WHAT TO WORK ON >>
In the material below, find the line with "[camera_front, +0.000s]" and the line with "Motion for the", then output those two lines and every line between them, exactly.

SUPPLIED MATERIAL >>

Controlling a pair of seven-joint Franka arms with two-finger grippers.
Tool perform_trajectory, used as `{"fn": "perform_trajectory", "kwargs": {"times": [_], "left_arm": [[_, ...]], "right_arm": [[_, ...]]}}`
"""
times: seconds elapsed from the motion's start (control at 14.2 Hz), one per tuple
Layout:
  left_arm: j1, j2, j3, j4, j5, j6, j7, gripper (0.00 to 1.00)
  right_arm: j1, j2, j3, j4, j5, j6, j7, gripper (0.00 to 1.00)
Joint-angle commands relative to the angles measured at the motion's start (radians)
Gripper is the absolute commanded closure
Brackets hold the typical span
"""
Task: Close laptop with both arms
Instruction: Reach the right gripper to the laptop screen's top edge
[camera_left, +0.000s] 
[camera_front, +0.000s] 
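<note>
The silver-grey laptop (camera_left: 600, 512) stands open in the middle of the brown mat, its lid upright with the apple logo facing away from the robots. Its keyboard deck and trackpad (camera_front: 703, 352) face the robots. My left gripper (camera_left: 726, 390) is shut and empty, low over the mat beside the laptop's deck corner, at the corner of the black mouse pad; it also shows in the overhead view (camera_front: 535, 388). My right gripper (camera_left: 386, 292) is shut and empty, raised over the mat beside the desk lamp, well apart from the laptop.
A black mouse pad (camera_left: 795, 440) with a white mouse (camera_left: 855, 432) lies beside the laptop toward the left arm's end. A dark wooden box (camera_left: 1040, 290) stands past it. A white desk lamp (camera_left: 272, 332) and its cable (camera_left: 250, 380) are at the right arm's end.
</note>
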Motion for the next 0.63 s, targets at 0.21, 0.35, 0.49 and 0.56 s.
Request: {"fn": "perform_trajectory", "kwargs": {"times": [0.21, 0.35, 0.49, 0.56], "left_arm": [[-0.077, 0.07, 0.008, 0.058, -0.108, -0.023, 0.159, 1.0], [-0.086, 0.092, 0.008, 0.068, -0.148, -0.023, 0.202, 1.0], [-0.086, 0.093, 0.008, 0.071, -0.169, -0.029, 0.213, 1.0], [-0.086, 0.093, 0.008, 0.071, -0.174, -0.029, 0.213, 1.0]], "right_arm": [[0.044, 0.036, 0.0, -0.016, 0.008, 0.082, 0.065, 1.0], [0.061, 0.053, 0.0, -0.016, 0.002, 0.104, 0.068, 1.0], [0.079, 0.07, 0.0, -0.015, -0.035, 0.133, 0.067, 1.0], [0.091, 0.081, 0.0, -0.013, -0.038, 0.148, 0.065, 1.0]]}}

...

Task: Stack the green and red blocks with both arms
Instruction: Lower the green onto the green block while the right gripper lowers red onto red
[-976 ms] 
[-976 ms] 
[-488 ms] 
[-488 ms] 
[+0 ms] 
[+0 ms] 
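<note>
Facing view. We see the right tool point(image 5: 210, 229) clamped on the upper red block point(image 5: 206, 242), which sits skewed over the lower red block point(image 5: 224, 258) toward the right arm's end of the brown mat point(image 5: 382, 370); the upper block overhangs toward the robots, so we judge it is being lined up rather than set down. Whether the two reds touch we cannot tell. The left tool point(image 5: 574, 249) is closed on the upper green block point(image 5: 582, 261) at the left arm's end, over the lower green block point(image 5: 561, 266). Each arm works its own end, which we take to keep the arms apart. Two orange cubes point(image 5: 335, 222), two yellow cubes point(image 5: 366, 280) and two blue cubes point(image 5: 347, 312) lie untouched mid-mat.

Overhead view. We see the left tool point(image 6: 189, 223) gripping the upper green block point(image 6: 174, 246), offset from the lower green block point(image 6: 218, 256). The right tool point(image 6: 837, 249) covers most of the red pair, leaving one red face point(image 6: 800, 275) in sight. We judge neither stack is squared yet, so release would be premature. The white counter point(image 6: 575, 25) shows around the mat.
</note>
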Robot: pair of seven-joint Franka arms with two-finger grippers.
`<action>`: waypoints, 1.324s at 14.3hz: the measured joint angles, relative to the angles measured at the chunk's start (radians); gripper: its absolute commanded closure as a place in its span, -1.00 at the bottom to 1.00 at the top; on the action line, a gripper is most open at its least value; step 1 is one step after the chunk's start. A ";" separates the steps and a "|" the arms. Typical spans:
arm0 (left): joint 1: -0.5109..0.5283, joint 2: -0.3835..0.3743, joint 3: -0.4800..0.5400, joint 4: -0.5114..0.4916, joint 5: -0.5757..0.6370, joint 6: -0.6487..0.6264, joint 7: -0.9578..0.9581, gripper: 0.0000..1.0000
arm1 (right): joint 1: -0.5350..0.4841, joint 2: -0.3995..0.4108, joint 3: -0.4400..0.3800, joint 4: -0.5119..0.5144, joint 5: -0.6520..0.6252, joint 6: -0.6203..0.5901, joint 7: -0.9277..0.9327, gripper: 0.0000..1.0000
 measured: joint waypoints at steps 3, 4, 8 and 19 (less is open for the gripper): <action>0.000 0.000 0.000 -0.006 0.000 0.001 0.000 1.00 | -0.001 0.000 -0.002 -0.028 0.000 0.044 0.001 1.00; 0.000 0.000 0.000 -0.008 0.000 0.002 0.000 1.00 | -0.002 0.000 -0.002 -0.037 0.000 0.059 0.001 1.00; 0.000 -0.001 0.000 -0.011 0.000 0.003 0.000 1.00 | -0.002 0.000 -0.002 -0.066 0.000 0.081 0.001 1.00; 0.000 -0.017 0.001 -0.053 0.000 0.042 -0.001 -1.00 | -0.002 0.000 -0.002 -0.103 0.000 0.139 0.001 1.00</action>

RESPONSE BELOW >>
[camera_front, +0.000s] 
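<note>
The silver-grey laptop (camera_left: 600, 512) stands open in the middle of the brown mat, its lid upright with the apple logo facing away from the robots. Its keyboard deck and trackpad (camera_front: 703, 352) face the robots. My left gripper (camera_left: 726, 390) is shut and empty, low over the mat beside the laptop's deck corner, at the corner of the black mouse pad; it also shows in the overhead view (camera_front: 535, 388). My right gripper (camera_left: 386, 292) is shut and empty, raised over the mat beside the desk lamp, well apart from the laptop.
A black mouse pad (camera_left: 795, 440) with a white mouse (camera_left: 855, 432) lies beside the laptop toward the left arm's end. A dark wooden box (camera_left: 1040, 290) stands past it. A white desk lamp (camera_left: 272, 332) and its cable (camera_left: 250, 380) are at the right arm's end.
</note>
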Motion for the next 0.63 s, targets at 0.21, 0.35, 0.49 and 0.56 s.

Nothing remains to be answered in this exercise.